Each issue has its own comment that includes a dif view of the suggested change along with an explanation about the fix suggestion. Additional information includes links to the issue description, type, severity, and an estimated effort required to fix the issue (where applicable).

  1. Use this information to find your issue's location in your code.

  2. A dif view is provided so you can see what will be changed if you choose to Select fix (see number 4 below).

  3. The suggestion details include an AI-generated explanation of what the code change is accomplishing.

  4. Choosing Select fix means that you have reviewed the content and have marked the agent's fix suggestion to be commited to your PR. The fix suggestion will be added to a list that must be confirmed in the next step.

  5. IMPORTANT: Select Commit changes only when you are ready to accept all of your selected fixes. Selecting the Commit changes checkbox applies all of the reviewed changes you accepted in point 4. Once selected, all of the changes will be applied to your code in a new commit.

Each fix suggestion reported by the SonarQube Remediation Agent will have information that helps you understand what will be changed, if you accept the fix.

The agent's commit

The SonarQube Remediation Agent will contain important information that you may want to reference later. Here's a list of the information that it includes:

  • The fixes you reviewed and approved (when selecting Select fix) will be kept as hidden items in your PR history. The fix comment, as described in Review agent fix suggestions, will be updated to confirm that the fix suggestion was commited to your PR.

  • All of the fixes that you select will be in the single commit with a unique reference number, and marked as co-authored by you and the sonarqube-agent [bot].

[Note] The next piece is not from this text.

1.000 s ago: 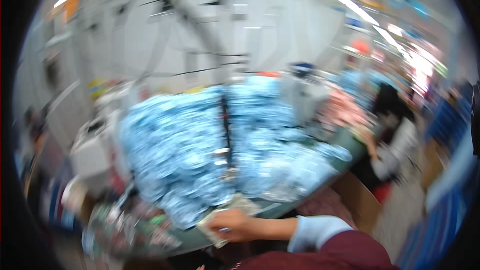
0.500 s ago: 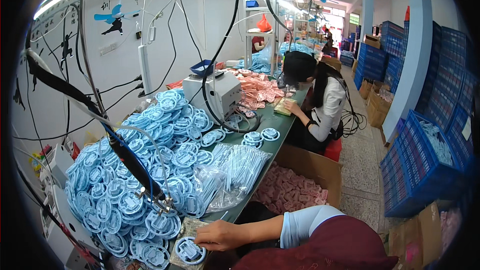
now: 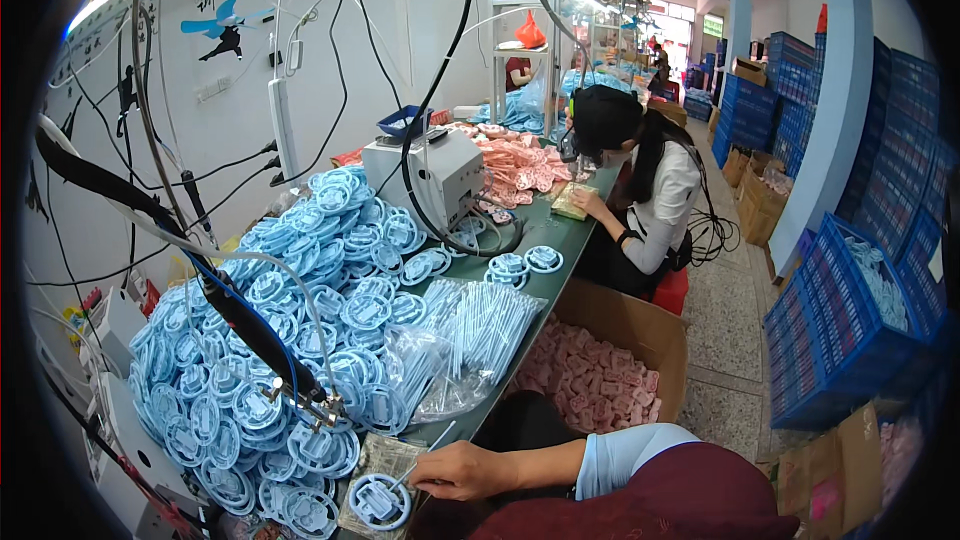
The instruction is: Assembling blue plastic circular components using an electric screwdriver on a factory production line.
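Observation:
My right hand [image 3: 462,471] comes in from the lower right, its fingers pinched on a thin light-blue stick [image 3: 436,446]. The stick slants across my fingertips, its lower end at the rim of a round light-blue plastic piece [image 3: 379,502]. That ring-shaped piece, with a raised shape in its middle, lies on a flat, worn, yellowish block [image 3: 385,452] at the table edge. My left hand is out of view. Just beyond the block, a metal clamp-like head [image 3: 320,408] on a black rod hangs over a big heap of similar round pieces [image 3: 250,390].
A plastic bag of light-blue sticks [image 3: 480,335] lies on the green table [image 3: 570,240]. Behind it stands a grey box-shaped machine [image 3: 425,175] with cables. A co-worker [image 3: 655,180] sits further along. A carton of pink pieces [image 3: 590,370] and blue crates [image 3: 830,330] stand to the right.
My right hand has moved slightly right, away from the round piece, uncovering more of it and of the stick. The view has shifted a little.

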`<state>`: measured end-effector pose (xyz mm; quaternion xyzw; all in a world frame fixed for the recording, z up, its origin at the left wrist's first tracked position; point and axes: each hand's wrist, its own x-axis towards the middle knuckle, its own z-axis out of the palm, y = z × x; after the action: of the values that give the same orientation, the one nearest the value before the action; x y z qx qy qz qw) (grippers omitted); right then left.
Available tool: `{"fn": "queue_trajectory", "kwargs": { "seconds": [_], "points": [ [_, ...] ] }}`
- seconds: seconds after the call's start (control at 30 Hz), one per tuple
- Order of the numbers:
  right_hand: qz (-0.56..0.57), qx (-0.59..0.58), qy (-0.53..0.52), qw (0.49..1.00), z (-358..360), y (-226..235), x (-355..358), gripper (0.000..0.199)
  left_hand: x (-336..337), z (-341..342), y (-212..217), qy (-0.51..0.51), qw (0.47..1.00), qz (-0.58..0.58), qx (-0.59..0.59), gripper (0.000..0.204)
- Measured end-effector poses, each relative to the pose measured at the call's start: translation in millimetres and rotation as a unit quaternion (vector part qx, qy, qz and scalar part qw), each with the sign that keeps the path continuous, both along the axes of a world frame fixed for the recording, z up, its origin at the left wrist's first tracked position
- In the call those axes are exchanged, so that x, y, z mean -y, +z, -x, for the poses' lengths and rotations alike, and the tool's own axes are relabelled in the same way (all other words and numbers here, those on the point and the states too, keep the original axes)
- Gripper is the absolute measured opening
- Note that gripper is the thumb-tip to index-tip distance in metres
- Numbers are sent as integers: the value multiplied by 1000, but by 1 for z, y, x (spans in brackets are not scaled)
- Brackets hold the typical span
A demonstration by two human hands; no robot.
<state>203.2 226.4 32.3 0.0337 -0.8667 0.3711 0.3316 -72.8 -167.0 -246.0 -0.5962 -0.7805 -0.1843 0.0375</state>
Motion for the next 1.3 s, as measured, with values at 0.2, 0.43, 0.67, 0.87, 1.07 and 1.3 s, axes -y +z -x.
{"fn": "queue_trajectory", "kwargs": {
  "seconds": [0.2, 0.43, 0.67, 0.87, 1.07, 1.3],
  "points": [
    [82, 50, 11, 995, -24, 10, -2, 16, -165, -116, 358, -96, 858, -344, 369, 22],
    [104, 12, 59, 993, -24, 73, -7, 19, -212, -103, 461, -642, 629, -118, 423, 30],
    [85, 19, 37, 996, -22, 54, -10, 17, -232, -137, 474, -560, 618, -201, 514, 35],
    [89, 38, 47, 994, -20, 48, -12, 19, -256, -145, 497, -553, 606, -266, 506, 36],
    [84, 47, 8, 995, -30, 50, -22, 19, -259, -179, 501, -423, 627, -405, 514, 26],
    [118, 46, -2, 992, -35, 38, -25, 17, -287, -191, 478, -571, 358, -430, 601, 9]
  ]
}}
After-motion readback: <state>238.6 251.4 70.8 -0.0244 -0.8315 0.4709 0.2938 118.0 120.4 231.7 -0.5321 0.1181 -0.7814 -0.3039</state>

  • The new commit will trigger another pull request analysis on SonarQube Cloud. The results of the analysis will determine what happens next in your PR:

    • If your quality gate passes, you can proceed with merging in accordance with your Branch protection rules.

    • If your quality gate fails, the SonarQube Remediation Agent will be retriggered, and you can restart the review process of its fix suggestion. The agent may take a few minutes to run depending on the complexity of your project. Refreshing the page in GitHub can help show the agent's most recent activity.

The SonarQube Remediation Agent's comment history and commit will retain all of the information needed to understand the proposed changes to your code.